最近はガラス細工の技術も身につけてきているハルではあるが、さすがに超高層かつ内部に水を入れた状態に耐える強度は実現できそうにないのであった。
「結局のところ、どう解決するんだい? 僕らはこのまま、作っていていいのかな?」
「にゃにゃ?」
「ああ、だいじょぶ大丈夫。そのまま続けちゃってよ。そっちはオレの方だけで、なんとか出来るからさー」
「そっか。じゃあ任せるけど」
「あっ、ただしさ、中に溜め込む予定の水、一部はオレに使わせてくんない? それが条件ね?」
「ふにゃー? ごく、ごく」
「『なんだ水なんか飲みたかったのか』、じゃねーのよメタ。そんな訳あるかっての!」
「僕が捕虜に水も飲ませてやってないみたいな言いがかりつけないでくれる?」
「つけてないっての! ……あー、もー」
「悪いね。それで、水は何に使うんだい?」
やはり、外が話に聞くような過酷さになると、アレキも対処にそれだけ苦労するのだろうか。

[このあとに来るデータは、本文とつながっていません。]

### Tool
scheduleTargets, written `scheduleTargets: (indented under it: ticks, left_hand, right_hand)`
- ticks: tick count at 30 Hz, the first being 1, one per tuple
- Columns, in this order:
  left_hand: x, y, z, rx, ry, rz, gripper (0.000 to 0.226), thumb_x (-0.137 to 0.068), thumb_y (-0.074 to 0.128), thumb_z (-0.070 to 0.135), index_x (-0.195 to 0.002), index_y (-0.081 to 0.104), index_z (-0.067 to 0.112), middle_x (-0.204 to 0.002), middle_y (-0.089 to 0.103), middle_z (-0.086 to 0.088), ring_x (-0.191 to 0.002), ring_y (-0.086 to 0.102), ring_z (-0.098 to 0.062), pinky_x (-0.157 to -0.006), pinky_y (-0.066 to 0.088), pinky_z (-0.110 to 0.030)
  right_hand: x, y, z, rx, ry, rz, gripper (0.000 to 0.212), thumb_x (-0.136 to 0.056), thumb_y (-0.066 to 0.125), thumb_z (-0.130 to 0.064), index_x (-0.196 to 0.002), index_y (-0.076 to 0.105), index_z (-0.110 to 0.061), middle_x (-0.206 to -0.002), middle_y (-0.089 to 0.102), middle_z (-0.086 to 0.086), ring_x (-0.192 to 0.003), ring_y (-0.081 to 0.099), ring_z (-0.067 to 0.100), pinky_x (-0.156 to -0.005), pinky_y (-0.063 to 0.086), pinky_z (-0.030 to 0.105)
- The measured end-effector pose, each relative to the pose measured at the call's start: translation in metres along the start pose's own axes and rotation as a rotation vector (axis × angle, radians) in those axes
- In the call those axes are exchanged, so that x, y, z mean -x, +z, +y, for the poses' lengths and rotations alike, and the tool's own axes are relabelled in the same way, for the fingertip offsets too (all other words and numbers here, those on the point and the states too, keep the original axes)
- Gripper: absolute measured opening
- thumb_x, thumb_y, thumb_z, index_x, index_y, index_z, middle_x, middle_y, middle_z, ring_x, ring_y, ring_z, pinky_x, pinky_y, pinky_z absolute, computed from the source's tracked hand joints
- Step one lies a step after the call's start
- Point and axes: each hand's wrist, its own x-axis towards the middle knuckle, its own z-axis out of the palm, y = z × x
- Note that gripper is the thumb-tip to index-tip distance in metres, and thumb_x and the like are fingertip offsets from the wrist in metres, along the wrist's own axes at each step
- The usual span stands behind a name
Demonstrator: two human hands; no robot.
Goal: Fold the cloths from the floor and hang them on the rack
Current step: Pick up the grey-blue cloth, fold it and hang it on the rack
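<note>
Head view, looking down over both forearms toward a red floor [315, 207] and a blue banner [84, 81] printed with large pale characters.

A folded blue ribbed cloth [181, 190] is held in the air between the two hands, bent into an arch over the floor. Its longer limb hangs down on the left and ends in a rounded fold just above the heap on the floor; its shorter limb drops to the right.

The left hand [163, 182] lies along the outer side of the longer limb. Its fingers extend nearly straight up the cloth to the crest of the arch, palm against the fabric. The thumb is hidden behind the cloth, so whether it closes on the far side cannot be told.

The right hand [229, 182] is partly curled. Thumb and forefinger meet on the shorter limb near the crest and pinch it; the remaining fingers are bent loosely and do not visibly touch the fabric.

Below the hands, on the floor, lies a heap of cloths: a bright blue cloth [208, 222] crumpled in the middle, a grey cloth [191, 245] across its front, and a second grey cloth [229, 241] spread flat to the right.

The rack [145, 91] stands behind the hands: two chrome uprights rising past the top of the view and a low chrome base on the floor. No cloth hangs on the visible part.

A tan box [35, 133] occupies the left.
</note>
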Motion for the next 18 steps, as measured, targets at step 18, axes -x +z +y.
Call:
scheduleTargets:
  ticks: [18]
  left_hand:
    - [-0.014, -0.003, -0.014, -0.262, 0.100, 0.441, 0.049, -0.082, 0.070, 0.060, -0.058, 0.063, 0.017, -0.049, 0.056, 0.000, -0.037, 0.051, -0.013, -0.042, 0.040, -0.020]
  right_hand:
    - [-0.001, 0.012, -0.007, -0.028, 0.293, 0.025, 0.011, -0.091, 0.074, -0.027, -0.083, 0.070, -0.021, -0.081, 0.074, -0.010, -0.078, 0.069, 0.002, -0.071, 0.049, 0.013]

その場合、ハルがこちらに来なかった状態では、どう夏を乗り切る想定だったかは気になるところだ。
ただ、アレキから返ってきた答えは、夏の過酷さとは特に関係のない内容だった。
「霧を作るんだよ。オレが塔の中の水分を一部霧状にしてさ、塔全体をすっぽり覆っちまえばいい」
「……ふむ?」
「……ふにゃ?」
「あー、つまりさ、兄ちゃんの領土には、常にぼんやりと霧の立ち込めた領域が出来上がるってわけ。霧の中は見通せないけど、光はそこを通って街まで届き、影を作ることはない」
「なるほど。ゲームで未開放のエリアを、霧で隠して誤魔化しておくみたいなものか」
「そーそー。見た目も神秘的だし、いい感じだろー」
「にゃー?」
「んー、神秘的というか謎が増して、怪しまれるような気もするけど……」
何にせよ、一応矛盾なく解決できる案があるようでなによりである。
そうしてハルたちの国には漆黒の塔改め、霧に隠された塔が出来上がるという流れになるようなのだった。